Bad Start

Sunday, January 17th, 2016

This has been a pretty bad start to the year at work. It seems I've had problem after problem with things that have been running perfectly for years. It's really annoying.

First was the art file server. Students in art classes use this server to store their projects and data. The live disk started developing offline uncorrectable sectors left and right. This happened the Friday before Christmas break, best timing ever. This server was very old, not very powerful and with the disk problems it took days to copy the 2TB of data to a new server.

Then Monday after break I get to work to find the faculty/staff file server with a dead disk. This disk was totally dead, but thanks to backups no data was actually lost. It just took most of the day to change the disk, make sure things were stable and I had multiple copies of the data before allowing people to access the files. It can be annoying when you're constantly asked by everyone for an ETA on when something will be working again. At least this forced an upgrade from a few hundred gigabytes to a 6 terabytes of storage.

The next day I find out one of my public-facing servers had been compromised and was participating in a DDOS attack against some Chinese webmail provider.
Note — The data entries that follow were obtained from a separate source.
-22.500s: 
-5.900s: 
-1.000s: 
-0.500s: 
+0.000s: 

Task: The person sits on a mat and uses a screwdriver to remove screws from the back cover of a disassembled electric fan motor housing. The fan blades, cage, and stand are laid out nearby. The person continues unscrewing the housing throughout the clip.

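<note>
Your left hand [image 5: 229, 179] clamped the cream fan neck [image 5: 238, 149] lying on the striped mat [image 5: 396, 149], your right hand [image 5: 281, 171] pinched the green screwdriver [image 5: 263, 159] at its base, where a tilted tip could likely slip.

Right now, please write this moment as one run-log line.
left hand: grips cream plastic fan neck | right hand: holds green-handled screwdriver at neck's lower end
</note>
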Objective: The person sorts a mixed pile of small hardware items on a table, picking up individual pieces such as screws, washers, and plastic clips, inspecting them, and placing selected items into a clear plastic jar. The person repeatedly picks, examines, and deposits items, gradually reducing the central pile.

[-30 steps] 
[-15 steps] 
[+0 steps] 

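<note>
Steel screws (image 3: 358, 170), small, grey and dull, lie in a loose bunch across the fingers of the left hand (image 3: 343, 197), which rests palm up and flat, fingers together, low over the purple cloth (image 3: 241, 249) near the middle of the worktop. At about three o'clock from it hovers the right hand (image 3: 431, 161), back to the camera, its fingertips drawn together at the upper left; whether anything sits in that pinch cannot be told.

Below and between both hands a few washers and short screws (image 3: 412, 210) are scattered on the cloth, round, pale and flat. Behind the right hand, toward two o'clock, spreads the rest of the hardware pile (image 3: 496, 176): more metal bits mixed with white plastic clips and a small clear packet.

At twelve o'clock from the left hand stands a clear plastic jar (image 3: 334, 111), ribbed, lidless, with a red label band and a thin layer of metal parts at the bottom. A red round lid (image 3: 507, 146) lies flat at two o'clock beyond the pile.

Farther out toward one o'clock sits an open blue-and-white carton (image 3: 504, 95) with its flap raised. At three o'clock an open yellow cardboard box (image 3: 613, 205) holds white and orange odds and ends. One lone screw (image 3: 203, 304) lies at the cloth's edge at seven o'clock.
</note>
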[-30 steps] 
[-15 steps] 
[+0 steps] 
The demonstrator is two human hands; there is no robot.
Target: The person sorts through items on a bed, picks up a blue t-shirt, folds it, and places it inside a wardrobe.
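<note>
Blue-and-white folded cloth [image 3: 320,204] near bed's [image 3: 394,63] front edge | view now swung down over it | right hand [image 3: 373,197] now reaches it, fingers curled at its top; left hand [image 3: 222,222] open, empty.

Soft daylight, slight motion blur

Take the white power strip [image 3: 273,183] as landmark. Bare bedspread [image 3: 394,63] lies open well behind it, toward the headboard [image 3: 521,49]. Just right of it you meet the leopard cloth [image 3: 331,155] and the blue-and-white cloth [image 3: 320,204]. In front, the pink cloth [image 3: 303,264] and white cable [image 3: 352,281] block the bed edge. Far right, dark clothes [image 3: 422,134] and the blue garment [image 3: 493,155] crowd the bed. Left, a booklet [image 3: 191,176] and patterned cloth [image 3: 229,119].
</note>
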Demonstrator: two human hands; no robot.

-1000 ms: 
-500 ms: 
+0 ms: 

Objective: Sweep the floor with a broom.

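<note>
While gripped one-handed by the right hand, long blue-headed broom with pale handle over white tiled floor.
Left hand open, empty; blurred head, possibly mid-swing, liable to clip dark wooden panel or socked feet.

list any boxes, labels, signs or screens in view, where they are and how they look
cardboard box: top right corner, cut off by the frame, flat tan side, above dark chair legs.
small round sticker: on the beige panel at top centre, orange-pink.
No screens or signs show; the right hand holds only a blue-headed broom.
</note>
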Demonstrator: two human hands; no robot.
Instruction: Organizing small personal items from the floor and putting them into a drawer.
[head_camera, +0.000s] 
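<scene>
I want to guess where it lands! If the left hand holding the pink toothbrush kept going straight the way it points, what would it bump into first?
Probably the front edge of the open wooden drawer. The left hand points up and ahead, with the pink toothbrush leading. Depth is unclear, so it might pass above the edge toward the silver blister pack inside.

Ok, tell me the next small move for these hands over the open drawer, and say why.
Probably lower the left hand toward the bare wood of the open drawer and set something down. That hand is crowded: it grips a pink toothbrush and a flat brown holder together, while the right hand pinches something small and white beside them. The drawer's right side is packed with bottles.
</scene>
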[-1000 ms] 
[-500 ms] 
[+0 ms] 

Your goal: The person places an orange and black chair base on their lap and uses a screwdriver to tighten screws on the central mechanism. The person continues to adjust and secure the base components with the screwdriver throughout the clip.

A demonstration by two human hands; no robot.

It was sending 20Mbps of DNS requests to the site's nameservers. I only noticed this since DNS requests are very small packets to get to 20Mbps the number of packets per second coming out of this server was causing some serious latency with other things. The malware replaced the binarys for most programs used to detect things like this (ps, ss, netstat, lsof) with its own versions that hide its presence. The better part of another day wasted dealing with this.

Then I find out that the data collection system for the Commons is all sorts of fucked up. Every 30 seconds or so it logs current data on electric usage, weather stats and all sorts of other data while providing a website to access this data for students to download and analyze. It was collecting data (for the most part) but the website was eating up 500% of the CPU while just sitting there idle. It was take more than 10 seconds to render the index page on the site.

This was all in the first few days of the new year. I hope the rest of the year calms down because I'm not getting anything accomplished when I have to deal with these bullshit problems.